棟梁が学卒新入社員として工場の同じ係へ配属されておよそ4年、息子の歳に近いこともあり同世代を学ぶところもあった。明るく世話好きな好青年だった。そんな彼が大工となるため脱サラをして修業し独立して17年になる。手がけた家や近場での新築現場を見学したことがある。建築現場でノコギリやカンナ、ノミなどで木材を加工する音が聞かれる。最近はあまり見かけない建築手法をとっている。
今、築110年の古い家の再生をしているとブログに載せている。再生では曳屋(家を揚げて移動させる)や家全体を持ち上げて古くなった柱の下部を補強するなど、素人にはワクワクするような工法を紹介してくれる。動く城として紹介された弘前城があります。あの移動方法が曳屋です。苦労もあろうが、地方の小さな街で、棟梁として納得できる仕事をしているということは幸せだと思う。

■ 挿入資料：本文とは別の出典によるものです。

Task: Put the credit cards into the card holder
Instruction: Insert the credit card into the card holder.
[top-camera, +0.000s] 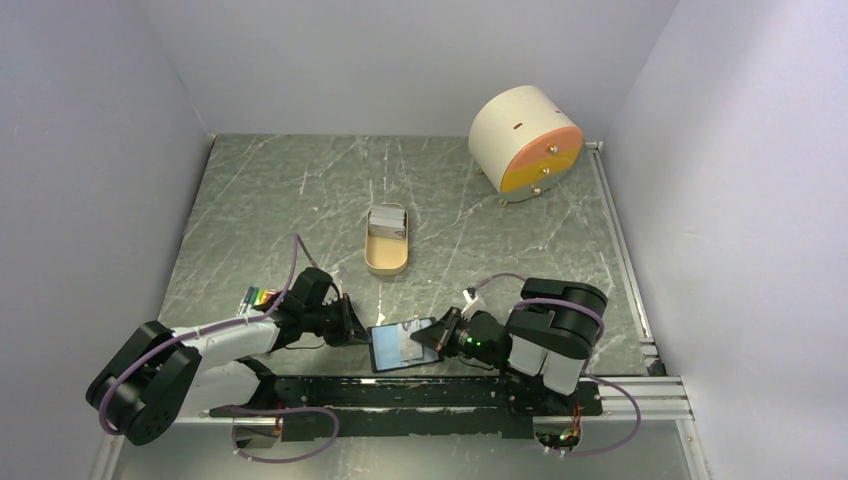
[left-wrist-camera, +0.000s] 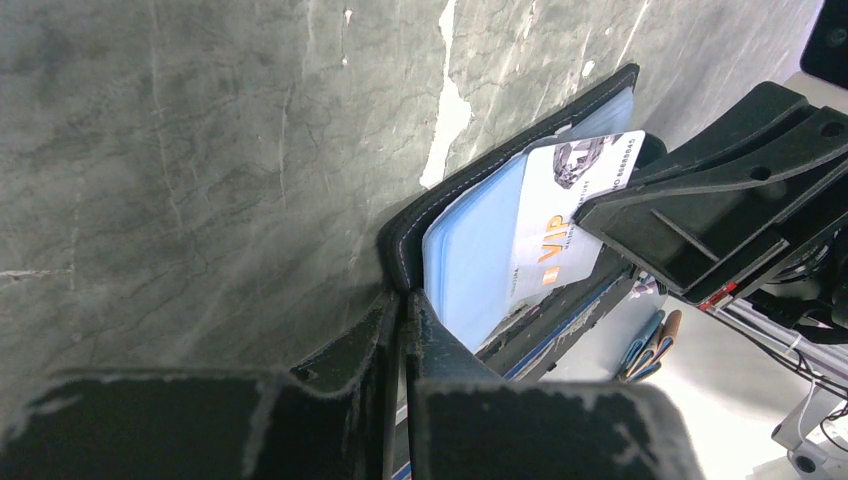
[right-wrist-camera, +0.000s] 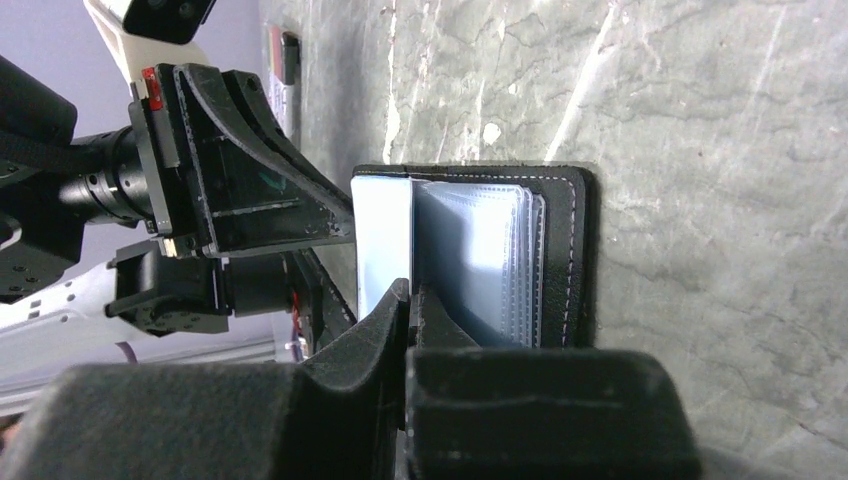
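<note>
The black card holder (top-camera: 395, 350) lies open at the near table edge between both grippers. My left gripper (top-camera: 362, 330) is shut on the rim of its black cover (left-wrist-camera: 400, 250), at the holder's left side. My right gripper (top-camera: 432, 337) is shut on a silvery-white credit card (left-wrist-camera: 565, 210) printed "VIP". The card's far end sits against the glossy blue-grey pockets (left-wrist-camera: 480, 250). In the right wrist view the card (right-wrist-camera: 380, 225) stands beside the fanned pockets (right-wrist-camera: 485, 260), and the fingertips (right-wrist-camera: 395, 310) pinch its near edge. More grey cards (top-camera: 386, 220) lie in the tan tray.
The tan oval tray (top-camera: 385, 266) sits mid-table. A round beige drum with an orange face (top-camera: 525, 140) stands at the back right. A set of coloured markers (top-camera: 258, 297) lies beside the left arm. Grey walls enclose the table on three sides.
</note>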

棟梁として「家は自然に還さなければ」と話す。古い家は土・竹・木からなっており、再生も土に還る素材を使っている。対談を読みながら、好きで進んだ道といえばそれまでだろうが、研鑽と実践から身についた仕事への取り組み方は真摯だと思う。現場見学を誘われているがまだ叶っていない。いつか案内を願うとしよう。